When I first graduated from high school in Carbondale, Illinois, I attended the University of Illinois.  It was far from home and I was floundering.  I had a scholarship to this big university and felt a certain amount of pressure to succeed.  But I wasn’t happy!  I missed my family.  I missed my friends.  I missed HOME.  My Granddaddy came to spend “Grandparents Weekend” on campus with me and he took me to dinner, to movies, even to an Amish auction.  What he really gave me that weekend was permission to come home.  I was a good student.  I didn’t have any reason to give up a full-ride scholarship to a big university in favor for school loans from SIUC.  But he gave me permission.  Being the former Dean of the Engineering Department at SIU, my Granddaddy got me in touch with all the right people to transfer my records and get started fresh where my heart wanted to be.  Returning home was the best thing I ever did.  I flourished with my friends and family around me.  I never had a moment’s thought of regret, mostly because as long as my Granddaddy supported me I knew I was fine!

These last two years since losing my Grandmother have been a downhill slide for my Granddaddy.   It’s not that I wanted to prolong his life at the end.  It’s not that I worried about where he was going.  He was a man of strong Christian faith with his God and wife waiting on the other side.  It’s that I don’t want to admit that this chapter of my life is over.  I no longer have my Grandparents.  There are no more Thanksgivings with Grandma’s special cheese grits and yams with marshmellows.  We will always make those in her honor… but she isn’t the one making them.  There will be no more Granddad snoring in his big recliner chair or telling funny stories and jokes.

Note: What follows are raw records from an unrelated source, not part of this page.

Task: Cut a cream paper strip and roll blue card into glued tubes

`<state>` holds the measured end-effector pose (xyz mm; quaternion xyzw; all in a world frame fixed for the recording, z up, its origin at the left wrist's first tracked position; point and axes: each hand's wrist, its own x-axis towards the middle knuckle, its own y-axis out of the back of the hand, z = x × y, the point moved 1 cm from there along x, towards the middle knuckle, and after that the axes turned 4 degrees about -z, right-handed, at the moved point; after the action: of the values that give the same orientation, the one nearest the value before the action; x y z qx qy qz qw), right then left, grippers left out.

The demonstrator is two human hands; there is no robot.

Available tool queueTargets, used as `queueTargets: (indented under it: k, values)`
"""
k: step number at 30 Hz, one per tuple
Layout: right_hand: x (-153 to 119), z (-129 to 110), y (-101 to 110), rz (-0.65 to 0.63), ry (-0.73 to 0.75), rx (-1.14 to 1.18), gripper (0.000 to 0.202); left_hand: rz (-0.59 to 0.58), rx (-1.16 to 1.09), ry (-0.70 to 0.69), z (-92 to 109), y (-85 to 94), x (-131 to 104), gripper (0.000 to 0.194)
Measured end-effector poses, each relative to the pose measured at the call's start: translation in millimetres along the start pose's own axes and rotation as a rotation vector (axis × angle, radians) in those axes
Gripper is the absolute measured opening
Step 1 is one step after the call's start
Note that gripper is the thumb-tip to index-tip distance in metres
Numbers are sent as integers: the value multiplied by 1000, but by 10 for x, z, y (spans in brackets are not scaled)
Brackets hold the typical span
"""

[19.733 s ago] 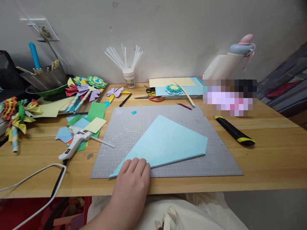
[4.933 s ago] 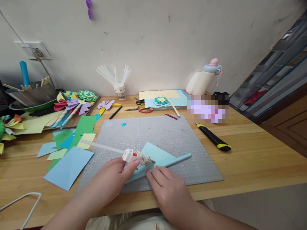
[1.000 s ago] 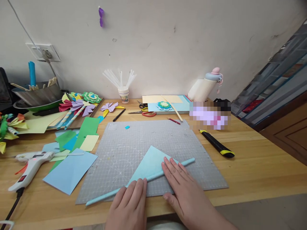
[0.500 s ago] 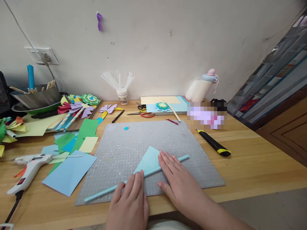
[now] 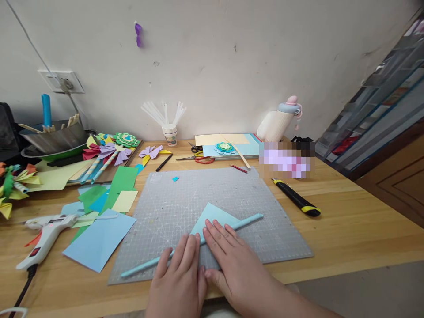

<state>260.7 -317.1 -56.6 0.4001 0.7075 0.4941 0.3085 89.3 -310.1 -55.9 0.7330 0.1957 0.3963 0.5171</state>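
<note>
lying slantwise in the lower middle of the frame, the pale blue paper roll (image 5: 149,263) runs its long axis from lower left to upper right, a triangular flap (image 5: 212,213) peaking above it. both hands sit below and across it, equally near: the left hand (image 5: 179,274) has half-bent fingers over the lower-left stretch, thumb apart; the right hand (image 5: 233,260) spreads almost flat over roll and flap, thumb well out. neither appears to close round the paper.

the roll's lower end comes close to the bottom left corner of the grey cutting mat (image 5: 281,247); its upper end stays well inside the right edge. above the flap, a broad stretch of gridded mat reaches up to a small blue scrap (image 5: 175,179). a blue sheet (image 5: 99,245) borders the mat at left, the glue gun (image 5: 49,236) beyond; a utility knife (image 5: 296,197) lies right.
</note>
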Motion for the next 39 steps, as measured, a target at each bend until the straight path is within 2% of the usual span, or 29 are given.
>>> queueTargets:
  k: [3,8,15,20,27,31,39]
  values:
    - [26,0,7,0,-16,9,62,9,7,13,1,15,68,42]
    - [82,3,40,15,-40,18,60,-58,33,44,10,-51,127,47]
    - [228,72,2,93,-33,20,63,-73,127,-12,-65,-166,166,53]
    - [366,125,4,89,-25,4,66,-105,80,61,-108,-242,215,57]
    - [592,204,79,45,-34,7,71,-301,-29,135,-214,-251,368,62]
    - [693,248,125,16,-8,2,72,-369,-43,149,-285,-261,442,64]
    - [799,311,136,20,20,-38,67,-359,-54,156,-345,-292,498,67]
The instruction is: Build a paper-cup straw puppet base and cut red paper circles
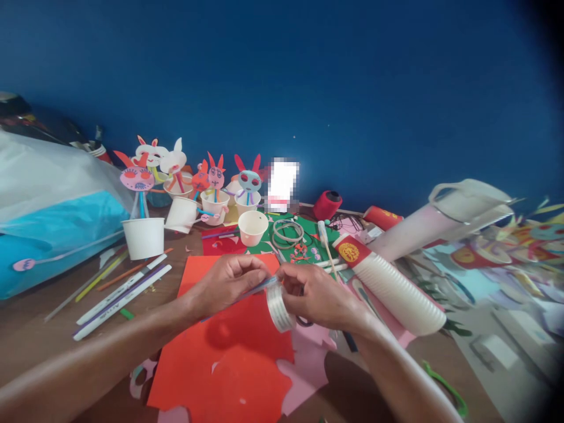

I lost my Granddaddy and it hurts.  But I’m also watching as my children mourn the loss of their own Grandpa, and my husband at the loss of his father.  This man raised a son that would one day be a man.  A man who is strong, loving, and successful.  My life is what it is because my husband is such a good man.  I was able to thank his father for that in his last hours.

I thank God for loss.  Without it I wouldn’t know how precious are the ones we have.  I thank God for pain.  It is through pain that we grow the most.  Mostly, I thank God for all the wonderful people he has put in my life!  I’m so overwhelmed by the love, support, and kindness of friends and family when we are in a time of need.

I found myself on the floor in tears… lost in emotion.  But then I remembered a quote from an old WWII aquaintance that my Granddad would repeat in his best German accent, “Vut kind happy horse shite is dis?”  And I smiled…


6 thoughts on “Habitual Hiatus?

  1. This brought tears to my eyes. I lost my last Grandparent a few years ago. I still cry when I see a certain picture or when I make one of my Grandmother’s signature recipes. You are not alone Delaney. You are not alone. So sorry for you and your family’s loss.


  2. I lived with my gram before I was married and those were happy times. So sorry about your double loss. It’s horrible to lose someone so loved.


  3. I’ve been thinking of you ever since you posted about these losses on our reunion page, and wondering how you and your family were doing. It’s lovely to hear such loving memories, and I’m so glad you have them. But I’m sorry the time came for them to move on. Hugs to you, your hubby and your kids (even though I’ve never been blessed to meet them) and to your families.


  4. Oh, Delaney, I am so sorry. You have such wonderful memories to carry with you. I would love to get together and hear them sometime soon if you’d like.